For healthcare professionals: Understanding the specific mechanisms and safety data from studies like this helps clinicians provide evidence-based guidance to patients who ask about creatine supplementation. The research consistently shows a favourable safety profile at recommended doses.

For the Malaysian context: While most creatine research is conducted in Western populations, the fundamental biochemistry (ATP-phosphocreatine system) is universal. Malaysian consumers can apply these findings with confidence, adjusting for local factors like tropical climate (increased hydration needs) and halal dietary requirements (synthetic creatine monohydrate is permissible).
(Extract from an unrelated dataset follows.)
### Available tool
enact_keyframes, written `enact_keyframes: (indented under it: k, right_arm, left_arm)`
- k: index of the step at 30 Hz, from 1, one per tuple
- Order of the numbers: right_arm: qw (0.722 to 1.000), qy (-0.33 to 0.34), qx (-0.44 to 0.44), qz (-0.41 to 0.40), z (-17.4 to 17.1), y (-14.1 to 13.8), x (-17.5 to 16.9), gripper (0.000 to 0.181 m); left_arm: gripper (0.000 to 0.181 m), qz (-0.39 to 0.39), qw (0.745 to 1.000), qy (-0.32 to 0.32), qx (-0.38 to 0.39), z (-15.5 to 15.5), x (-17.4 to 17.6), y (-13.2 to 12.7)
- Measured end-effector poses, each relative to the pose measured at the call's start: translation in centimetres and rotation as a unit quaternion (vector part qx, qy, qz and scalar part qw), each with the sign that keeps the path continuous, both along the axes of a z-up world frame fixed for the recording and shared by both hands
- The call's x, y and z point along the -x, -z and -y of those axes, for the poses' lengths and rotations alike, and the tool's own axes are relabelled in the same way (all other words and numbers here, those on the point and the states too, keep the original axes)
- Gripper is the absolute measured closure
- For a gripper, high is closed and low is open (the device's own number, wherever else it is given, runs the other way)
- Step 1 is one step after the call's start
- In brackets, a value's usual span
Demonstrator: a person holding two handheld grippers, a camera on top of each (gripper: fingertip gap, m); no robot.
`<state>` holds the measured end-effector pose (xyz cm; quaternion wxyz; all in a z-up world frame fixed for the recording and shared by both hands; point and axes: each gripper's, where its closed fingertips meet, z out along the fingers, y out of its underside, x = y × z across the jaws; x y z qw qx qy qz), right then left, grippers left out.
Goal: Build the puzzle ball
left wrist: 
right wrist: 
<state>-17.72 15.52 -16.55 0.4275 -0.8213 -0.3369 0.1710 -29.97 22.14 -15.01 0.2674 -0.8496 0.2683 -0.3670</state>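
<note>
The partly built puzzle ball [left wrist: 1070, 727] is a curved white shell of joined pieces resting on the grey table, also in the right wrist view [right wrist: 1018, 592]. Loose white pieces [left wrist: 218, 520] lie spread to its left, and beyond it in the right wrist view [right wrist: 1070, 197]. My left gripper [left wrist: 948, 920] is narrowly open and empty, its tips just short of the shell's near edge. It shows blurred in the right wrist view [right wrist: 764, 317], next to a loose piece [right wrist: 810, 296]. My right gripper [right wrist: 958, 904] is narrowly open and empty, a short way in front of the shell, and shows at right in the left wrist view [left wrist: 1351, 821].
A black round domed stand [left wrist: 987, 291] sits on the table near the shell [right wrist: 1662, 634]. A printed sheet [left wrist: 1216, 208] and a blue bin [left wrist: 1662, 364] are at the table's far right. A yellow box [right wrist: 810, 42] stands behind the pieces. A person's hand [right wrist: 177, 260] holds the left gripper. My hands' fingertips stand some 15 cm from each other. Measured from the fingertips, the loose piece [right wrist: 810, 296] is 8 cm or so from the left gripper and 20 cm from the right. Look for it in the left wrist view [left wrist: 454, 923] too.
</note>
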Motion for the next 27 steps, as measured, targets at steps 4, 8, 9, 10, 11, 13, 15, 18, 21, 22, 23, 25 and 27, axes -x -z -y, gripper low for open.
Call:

How This Fits Into the Broader Evidence

No single study should be used to make definitive claims about creatine supplementation. Instead, this research should be viewed as one piece of a much larger evidence base:

For a complete overview of the evidence, explore our Research Library which covers 60+ landmark creatine studies.

Sources & References

This page summarises Vandenberghe K, Goris M, Van Hecke P, Van Leemputte M, Vangerven L, Hespel P. Long-term creatine intake is beneficial to muscle performance during resistance training. Journal of Applied Physiology. 1997;83(6):2055-2063.

What This Means for You

For the average creatine user, this research supports the following practical recommendations:

  1. Choose creatine monohydrate — it remains the most studied and effective form
  2. Take 3-5g daily — consistent daily dosing is more important than timing
  3. Take it with food — insulin response from meals enhances muscle uptake
  4. Be patient — full saturation takes 3-4 weeks without loading
  5. Combine with exercise — creatine works best when paired with resistance or high-intensity training

For more on practical dosing strategies, see our creatine dosage guide.

Further Reading

Frequently Asked Questions

Does creatine work for women?

Yes. Vandenberghe et al. (1997) demonstrated that creatine supplementation combined with resistance training significantly increased muscle phosphocreatine content, maximal strength, and fat-free mass in previously sedentary women over 10 weeks. The benefits were comparable to those seen in male subjects in other studies.

Does creatine cause weight gain in women?

Creatine may cause a modest increase in scale weight (1-2 kg) primarily due to increased intracellular water retention in muscle cells. This is not fat gain. Vandenberghe et al. showed that women gained fat-free mass while training with creatine, indicating the weight increase was lean tissue and water, not adipose tissue.

How much creatine should women take?

The standard recommendation of 3-5g creatine monohydrate daily applies to women as well as men. Vandenberghe et al. used a loading phase (20g/day for 4 days) followed by a maintenance dose (5g/day). However, modern practice often skips loading in favour of consistent daily dosing at 3-5g.